Quando l’hai digerita, se ci sei riuscito? «L’ho rivista tre settimane fa quando l’ha data Sky: una sola volta in quattordici anni».

E le peggiori? «Bologna-Milan il primo anno. Distrussi lo spogliatoio, giocammo malissimo rischiando di compromettere la qualificazione alla Champions. E a Evian, in coppa di Francia, col Psg. Mi incazzai di brutto con Verratti che si era fatto espellere. Diedi un calcio a un cartone che finì per centrare la testa di Ibrahimovic. “Mister, ce l’hai con me?” No, gli risposi, ce l’ho con un altro. E poi i primi venti minuti con l’Arsenal a Londra, quest’anno. Inspiegabili».

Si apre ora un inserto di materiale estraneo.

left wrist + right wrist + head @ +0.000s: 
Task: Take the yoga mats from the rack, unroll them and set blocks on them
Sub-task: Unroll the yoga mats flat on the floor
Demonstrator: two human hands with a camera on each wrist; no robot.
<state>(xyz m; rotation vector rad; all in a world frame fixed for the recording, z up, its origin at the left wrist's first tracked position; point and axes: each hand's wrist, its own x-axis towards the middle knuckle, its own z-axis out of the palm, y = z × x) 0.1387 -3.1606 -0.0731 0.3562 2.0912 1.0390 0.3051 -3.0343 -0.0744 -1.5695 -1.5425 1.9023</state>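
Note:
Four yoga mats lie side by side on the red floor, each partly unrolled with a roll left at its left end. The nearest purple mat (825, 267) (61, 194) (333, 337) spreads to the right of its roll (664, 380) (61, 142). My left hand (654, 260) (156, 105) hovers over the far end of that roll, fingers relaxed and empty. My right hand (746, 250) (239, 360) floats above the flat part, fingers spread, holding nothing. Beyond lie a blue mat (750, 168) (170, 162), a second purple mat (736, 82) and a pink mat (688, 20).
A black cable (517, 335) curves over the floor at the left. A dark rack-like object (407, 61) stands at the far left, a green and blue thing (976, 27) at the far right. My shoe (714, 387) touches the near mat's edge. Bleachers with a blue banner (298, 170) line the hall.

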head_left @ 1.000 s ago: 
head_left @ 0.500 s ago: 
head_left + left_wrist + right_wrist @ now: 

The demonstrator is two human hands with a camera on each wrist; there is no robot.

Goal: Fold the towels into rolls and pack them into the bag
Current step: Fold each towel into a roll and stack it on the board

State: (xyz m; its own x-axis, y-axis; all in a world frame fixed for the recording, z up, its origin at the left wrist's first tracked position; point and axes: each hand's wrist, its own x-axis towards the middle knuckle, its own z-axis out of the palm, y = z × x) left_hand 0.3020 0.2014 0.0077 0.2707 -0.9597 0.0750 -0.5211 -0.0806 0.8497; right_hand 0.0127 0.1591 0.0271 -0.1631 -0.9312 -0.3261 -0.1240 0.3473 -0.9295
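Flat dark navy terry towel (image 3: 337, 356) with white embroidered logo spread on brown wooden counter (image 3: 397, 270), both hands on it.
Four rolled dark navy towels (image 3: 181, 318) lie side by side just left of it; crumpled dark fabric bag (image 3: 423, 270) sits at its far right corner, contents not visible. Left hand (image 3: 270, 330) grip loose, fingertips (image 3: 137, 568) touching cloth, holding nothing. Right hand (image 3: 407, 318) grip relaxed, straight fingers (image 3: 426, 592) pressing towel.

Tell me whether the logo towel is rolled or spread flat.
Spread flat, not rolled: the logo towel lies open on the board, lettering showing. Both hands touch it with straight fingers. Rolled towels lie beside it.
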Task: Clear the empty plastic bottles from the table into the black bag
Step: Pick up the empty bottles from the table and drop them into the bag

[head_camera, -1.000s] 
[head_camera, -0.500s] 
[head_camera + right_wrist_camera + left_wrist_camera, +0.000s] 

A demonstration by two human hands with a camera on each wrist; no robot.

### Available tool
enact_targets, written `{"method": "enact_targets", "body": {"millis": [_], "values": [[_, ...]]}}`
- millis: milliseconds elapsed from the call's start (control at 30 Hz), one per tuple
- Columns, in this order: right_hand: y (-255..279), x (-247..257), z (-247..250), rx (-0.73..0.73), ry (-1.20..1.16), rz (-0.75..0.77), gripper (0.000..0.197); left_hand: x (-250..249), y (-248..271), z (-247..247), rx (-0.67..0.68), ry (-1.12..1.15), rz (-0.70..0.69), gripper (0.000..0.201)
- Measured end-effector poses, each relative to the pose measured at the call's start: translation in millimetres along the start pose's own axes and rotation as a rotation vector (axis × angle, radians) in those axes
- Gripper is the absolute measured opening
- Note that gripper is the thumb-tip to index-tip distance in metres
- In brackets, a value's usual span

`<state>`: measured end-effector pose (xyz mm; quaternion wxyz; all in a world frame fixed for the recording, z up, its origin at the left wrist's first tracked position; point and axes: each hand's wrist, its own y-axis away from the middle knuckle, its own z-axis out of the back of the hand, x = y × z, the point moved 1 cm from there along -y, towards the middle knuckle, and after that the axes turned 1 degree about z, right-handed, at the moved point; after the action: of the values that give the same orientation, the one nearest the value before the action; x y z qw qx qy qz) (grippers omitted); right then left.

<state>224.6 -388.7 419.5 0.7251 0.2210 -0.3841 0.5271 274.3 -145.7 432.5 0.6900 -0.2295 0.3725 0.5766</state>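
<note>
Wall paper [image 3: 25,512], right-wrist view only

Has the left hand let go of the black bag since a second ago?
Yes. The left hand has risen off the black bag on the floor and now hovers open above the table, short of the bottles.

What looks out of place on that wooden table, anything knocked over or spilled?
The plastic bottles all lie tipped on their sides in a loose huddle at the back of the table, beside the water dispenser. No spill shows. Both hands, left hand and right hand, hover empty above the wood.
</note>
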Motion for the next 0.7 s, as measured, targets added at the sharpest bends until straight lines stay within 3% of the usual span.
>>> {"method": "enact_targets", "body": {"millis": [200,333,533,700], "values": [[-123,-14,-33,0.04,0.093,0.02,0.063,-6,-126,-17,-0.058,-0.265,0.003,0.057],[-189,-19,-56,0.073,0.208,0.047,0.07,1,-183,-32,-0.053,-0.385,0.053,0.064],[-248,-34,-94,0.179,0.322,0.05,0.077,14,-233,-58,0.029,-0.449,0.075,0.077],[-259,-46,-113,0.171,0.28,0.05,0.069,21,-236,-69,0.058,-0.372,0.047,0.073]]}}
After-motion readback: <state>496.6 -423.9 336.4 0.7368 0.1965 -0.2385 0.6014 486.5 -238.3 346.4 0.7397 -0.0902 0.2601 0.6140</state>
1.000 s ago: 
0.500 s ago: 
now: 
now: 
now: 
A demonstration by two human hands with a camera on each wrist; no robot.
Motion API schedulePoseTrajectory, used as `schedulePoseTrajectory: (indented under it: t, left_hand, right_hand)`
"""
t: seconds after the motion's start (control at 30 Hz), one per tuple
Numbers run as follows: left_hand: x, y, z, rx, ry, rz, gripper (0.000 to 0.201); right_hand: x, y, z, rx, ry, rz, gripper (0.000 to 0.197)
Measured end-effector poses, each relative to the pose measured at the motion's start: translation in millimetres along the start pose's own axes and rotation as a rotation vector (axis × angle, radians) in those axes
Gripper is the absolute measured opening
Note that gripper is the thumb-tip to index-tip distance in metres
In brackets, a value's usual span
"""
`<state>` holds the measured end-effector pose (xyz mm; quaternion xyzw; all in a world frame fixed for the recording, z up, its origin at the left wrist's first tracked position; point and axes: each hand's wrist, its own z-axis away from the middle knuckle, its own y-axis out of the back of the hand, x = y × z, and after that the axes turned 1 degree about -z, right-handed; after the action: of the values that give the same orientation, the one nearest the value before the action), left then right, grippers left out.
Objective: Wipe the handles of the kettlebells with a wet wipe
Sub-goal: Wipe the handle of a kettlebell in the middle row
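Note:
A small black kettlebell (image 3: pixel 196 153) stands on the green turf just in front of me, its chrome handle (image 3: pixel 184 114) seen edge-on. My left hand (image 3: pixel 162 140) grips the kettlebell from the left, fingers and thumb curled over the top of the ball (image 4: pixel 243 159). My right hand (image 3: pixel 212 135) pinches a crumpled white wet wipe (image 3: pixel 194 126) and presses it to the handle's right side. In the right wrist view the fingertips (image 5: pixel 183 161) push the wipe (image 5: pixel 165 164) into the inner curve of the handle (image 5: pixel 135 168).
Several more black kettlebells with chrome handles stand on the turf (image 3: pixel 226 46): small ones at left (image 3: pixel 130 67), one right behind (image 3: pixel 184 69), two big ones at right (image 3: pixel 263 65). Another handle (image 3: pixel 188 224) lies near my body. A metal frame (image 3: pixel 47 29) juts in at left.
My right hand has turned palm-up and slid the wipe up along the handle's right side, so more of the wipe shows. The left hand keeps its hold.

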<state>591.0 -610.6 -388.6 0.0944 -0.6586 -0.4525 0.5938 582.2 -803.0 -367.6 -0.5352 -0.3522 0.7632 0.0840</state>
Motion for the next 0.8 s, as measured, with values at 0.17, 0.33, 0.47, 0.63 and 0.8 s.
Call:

Nomi, figure, storie. Salto Berlusconi e passo a Galliani. «Il più forte di tutti. Con lui ho avuto anche discussioni violente, ma è stato fondamentale in ogni momento della mia avventura al Milan. Protezione, mediazione, considerazione. Per un allenatore il dirigente ideale, inarrivabile».

E con Moggi? «Un grande dirigente. Alla Juve ho imparato una cosa: il rispetto dei ruoli. La Juve ti fa sentire importantissimo e centrale fino all’ultimo giorno. Non ti fa mai mancare la fiducia, per un tecnico è fondamentale. La società è lo scudo protettivo irrinunciabile, se non tiene meglio lasciarsi subito. Al Bayern è mancato il dirigente di mezzo, il filtro. Lì il rapporto era diretto col presidente. Al Napoli Giuntoli non si fa mai mancare, e se non c’è lui c’è Pompilio. Giuntoli ha una preparazione a prova di quiz, sa tutto di tutti. Un giorno per metterlo alla prova gli chiesi di un centrocampista turco di terza serie. Beh, mi spiegò anche quante volte andava in bagno».

Sessant’anni in quattro nomi. «Solo quattro? Conti, Pruzzo, Maldini, Gattuso, Filippo Galli, Donadoni. Bruno Conti era il mio compagno di stanza, a quei tempi non c’era internet, i rapporti si sviluppavano naturalmente, si cementava il gruppo, il ritiro era uno momento di aggregazione. Oggi in ritiro i giocatori si isolano, stanno da soli. Noi alla Roma ci andavamo il mercoledì, ricordi? Se giocavamo a Torino o Milano, Liedholm ci faceva viaggiare col treno di notte… Io i ritiri li ho praticamente aboliti».

Sessant’anni, quarantatré di calcio e la fionda è ancora tiratissima.